> [Given data]:
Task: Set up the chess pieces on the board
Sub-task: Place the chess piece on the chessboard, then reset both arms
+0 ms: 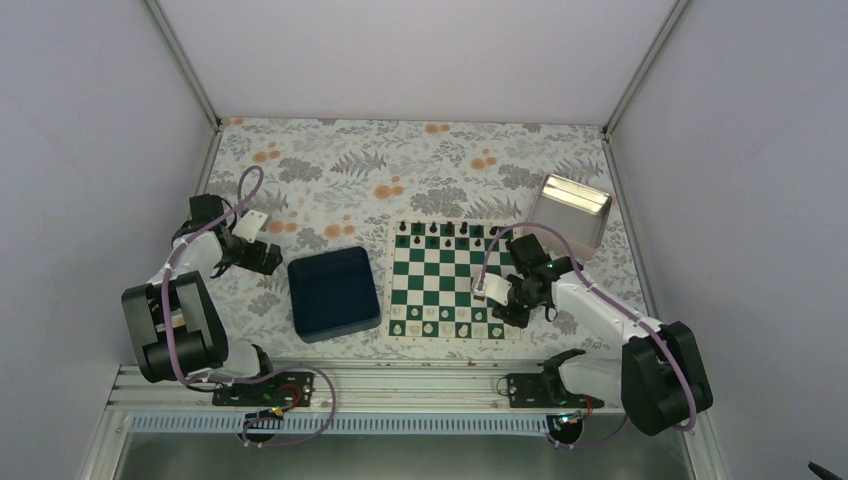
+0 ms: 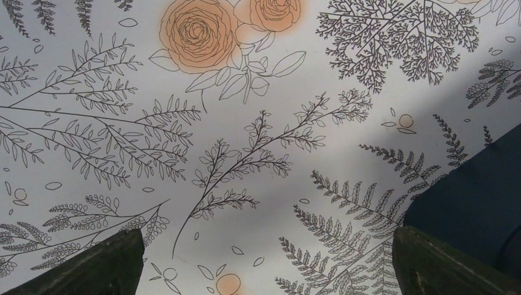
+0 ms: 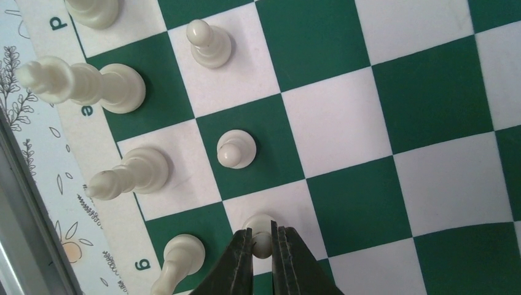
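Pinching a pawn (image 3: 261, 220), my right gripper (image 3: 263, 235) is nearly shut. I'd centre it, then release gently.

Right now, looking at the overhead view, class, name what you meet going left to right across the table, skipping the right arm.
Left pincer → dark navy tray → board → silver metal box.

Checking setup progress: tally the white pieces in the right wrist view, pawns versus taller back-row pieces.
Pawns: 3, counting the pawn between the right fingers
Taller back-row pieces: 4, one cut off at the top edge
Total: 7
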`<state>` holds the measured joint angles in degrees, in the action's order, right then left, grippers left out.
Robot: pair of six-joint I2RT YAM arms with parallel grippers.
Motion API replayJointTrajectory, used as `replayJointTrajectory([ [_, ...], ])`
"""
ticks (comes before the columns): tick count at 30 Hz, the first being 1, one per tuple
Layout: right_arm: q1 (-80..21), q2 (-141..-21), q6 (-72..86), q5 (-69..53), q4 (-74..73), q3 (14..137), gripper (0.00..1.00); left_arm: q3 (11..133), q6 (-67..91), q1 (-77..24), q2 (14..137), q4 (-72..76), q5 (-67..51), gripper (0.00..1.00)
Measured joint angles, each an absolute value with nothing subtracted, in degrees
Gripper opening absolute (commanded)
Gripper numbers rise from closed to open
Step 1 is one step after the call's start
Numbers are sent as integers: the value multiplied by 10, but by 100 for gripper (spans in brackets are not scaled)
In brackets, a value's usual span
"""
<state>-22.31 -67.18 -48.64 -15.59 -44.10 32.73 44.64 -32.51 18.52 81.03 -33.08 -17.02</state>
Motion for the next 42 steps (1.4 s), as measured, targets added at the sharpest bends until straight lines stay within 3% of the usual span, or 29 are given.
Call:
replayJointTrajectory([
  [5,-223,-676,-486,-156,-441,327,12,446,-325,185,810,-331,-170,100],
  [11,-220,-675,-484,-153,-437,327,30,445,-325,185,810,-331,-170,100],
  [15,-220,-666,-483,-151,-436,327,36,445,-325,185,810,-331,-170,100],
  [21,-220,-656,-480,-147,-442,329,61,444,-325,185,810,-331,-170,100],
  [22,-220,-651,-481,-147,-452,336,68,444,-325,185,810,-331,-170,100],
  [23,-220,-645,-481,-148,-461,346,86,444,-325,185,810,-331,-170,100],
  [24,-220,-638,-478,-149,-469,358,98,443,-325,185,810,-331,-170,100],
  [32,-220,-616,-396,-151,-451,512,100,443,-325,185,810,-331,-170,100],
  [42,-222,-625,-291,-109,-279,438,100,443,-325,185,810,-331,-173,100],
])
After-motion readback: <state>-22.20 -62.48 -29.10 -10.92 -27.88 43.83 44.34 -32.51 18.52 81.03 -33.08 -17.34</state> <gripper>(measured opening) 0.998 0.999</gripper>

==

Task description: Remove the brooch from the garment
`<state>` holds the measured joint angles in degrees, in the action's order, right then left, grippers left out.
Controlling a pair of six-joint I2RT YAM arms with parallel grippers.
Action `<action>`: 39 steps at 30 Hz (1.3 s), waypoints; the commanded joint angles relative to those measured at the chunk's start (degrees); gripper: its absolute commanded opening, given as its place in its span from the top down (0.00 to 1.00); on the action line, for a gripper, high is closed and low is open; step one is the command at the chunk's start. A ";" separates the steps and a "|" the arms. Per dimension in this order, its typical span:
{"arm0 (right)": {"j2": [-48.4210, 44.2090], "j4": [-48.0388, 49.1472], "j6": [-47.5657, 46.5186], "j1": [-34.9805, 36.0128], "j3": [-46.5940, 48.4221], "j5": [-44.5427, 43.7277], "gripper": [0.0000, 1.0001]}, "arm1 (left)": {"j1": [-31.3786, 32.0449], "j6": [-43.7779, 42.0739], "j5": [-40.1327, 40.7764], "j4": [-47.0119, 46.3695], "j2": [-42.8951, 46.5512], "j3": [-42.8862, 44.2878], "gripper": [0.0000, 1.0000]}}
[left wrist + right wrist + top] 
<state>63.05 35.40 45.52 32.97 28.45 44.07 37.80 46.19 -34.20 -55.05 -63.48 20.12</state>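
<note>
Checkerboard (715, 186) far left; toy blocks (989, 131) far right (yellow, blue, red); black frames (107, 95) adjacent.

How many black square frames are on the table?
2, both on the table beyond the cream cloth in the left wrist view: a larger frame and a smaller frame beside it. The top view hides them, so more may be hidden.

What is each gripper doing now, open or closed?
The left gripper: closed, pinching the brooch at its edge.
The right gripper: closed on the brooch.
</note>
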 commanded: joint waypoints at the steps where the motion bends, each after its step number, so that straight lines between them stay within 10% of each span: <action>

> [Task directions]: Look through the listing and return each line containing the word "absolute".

> [Reply to the exercise]:
Measured joint angles, each an absolute value with nothing subtracted, in degrees
Gripper opening absolute (commanded)
Action `<action>`: 39 steps at 30 Hz (1.3 s), waypoints; the commanded joint angles relative to those measured at the chunk's start (degrees); gripper: its absolute commanded opening, given as its place in its span from the top down (0.00 to 1.00); on the action line, for a gripper, high is closed and low is open; step one is the command at the chunk's start. A ";" separates the steps and a "|" the arms. Per dimension in this order, its typical span:

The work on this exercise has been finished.